# EXERCISE GOAL
From the records below, return every line containing the word "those".

[Stored records]
-- Opening Marker --

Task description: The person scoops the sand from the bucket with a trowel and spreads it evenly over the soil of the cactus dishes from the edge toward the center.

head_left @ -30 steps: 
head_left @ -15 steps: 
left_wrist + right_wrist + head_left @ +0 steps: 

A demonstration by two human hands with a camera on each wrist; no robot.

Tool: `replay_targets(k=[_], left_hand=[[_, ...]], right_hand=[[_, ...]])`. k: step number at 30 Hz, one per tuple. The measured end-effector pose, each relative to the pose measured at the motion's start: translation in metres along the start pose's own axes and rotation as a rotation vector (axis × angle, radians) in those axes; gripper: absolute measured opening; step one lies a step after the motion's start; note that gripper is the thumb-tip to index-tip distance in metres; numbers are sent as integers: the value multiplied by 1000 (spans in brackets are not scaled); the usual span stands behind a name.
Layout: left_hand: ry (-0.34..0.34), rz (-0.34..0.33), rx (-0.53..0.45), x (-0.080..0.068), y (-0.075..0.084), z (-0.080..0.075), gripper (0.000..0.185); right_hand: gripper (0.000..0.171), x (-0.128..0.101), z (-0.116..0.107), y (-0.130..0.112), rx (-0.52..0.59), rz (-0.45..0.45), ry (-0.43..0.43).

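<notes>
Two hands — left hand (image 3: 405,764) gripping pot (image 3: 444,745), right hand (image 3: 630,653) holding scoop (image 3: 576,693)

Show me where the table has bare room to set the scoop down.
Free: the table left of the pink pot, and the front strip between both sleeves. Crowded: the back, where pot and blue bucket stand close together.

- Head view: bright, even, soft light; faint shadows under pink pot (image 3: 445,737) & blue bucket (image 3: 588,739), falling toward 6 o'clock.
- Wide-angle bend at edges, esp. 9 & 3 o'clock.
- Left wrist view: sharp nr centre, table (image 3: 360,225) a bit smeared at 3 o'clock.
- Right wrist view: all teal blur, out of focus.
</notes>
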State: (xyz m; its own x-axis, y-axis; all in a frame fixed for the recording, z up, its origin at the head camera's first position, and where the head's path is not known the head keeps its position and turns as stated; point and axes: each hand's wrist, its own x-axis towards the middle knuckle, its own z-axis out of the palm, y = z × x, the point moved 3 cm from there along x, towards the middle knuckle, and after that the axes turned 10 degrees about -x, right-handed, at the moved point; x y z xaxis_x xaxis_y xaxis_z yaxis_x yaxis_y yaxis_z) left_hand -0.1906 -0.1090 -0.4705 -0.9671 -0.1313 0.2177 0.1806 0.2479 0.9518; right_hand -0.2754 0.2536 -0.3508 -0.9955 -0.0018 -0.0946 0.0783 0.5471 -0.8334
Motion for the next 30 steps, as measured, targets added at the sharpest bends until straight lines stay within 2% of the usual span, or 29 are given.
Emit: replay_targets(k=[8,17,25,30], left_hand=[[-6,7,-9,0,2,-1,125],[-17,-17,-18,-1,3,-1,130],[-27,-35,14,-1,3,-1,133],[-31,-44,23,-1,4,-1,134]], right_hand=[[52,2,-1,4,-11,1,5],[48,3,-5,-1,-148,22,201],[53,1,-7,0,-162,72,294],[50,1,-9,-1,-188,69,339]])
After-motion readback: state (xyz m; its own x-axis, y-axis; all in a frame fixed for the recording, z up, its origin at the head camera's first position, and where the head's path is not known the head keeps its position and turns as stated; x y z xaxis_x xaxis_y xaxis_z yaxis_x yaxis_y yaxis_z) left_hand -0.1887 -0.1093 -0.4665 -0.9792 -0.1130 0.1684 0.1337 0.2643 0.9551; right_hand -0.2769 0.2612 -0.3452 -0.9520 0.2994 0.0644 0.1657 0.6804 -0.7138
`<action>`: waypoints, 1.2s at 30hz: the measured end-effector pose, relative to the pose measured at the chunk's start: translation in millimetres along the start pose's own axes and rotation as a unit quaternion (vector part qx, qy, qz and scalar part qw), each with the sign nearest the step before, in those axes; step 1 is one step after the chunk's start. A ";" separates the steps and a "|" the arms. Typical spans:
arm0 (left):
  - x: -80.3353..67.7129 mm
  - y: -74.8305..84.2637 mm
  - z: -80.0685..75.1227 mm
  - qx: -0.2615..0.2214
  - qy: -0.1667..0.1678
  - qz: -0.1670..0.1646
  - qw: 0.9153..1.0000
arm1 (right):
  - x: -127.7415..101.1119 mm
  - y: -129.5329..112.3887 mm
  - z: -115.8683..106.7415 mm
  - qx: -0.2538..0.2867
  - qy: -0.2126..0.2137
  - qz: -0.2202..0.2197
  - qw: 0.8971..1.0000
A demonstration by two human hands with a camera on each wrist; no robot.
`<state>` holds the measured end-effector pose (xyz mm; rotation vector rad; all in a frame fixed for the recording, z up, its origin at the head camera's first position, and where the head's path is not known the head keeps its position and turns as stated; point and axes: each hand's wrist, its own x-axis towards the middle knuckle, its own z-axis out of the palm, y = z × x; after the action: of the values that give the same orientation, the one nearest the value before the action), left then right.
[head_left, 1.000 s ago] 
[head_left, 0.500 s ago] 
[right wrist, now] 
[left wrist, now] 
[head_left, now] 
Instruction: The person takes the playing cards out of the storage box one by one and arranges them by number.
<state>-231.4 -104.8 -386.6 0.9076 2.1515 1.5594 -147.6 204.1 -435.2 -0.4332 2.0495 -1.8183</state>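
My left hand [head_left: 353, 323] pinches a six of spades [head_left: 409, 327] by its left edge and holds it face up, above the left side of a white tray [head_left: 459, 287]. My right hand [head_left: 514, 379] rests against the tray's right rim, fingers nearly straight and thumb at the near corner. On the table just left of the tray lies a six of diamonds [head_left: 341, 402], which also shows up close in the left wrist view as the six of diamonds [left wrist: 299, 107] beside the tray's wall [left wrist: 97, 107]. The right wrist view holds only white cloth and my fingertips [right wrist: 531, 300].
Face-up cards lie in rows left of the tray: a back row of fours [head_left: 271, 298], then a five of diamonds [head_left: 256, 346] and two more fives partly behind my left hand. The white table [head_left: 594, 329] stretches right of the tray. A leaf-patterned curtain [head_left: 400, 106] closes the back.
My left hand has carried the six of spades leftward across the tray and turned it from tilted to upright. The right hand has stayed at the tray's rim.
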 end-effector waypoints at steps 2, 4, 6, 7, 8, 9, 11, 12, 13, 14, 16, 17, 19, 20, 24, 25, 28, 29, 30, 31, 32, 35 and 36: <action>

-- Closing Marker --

# RESPONSE TO THE EXERCISE
Tool: `replay_targets(k=[_], left_hand=[[_, ...]], right_hand=[[_, ...]])`. k: step number at 30 Hz, one per tuple. The measured end-effector pose, each relative to the pose measured at the motion's start: translation in metres along the start pose's own axes and rotation as a rotation vector (axis × angle, radians) in those axes; gripper: absolute measured opening; step one lies a step after the motion's start; note that gripper is the thumb-tip to index-tip distance in metres; numbers are sent as integers: the value multiplied by 1000 (spans in brackets are not scaled); the usual span stands behind a name.
`<action>`: waypoints, 1.2s at 30hz: the measured end-effector pose, relative to the pose measured at the chunk's start: translation in millimetres along the start pose's own axes and rotation as a unit quaternion (vector part qx, qy, qz and scalar part qw), each with the sign nearest the step before, in those axes; step 1 is one step after the chunk's start. A ";" separates the steps and a "|" the arms. Typical spans:

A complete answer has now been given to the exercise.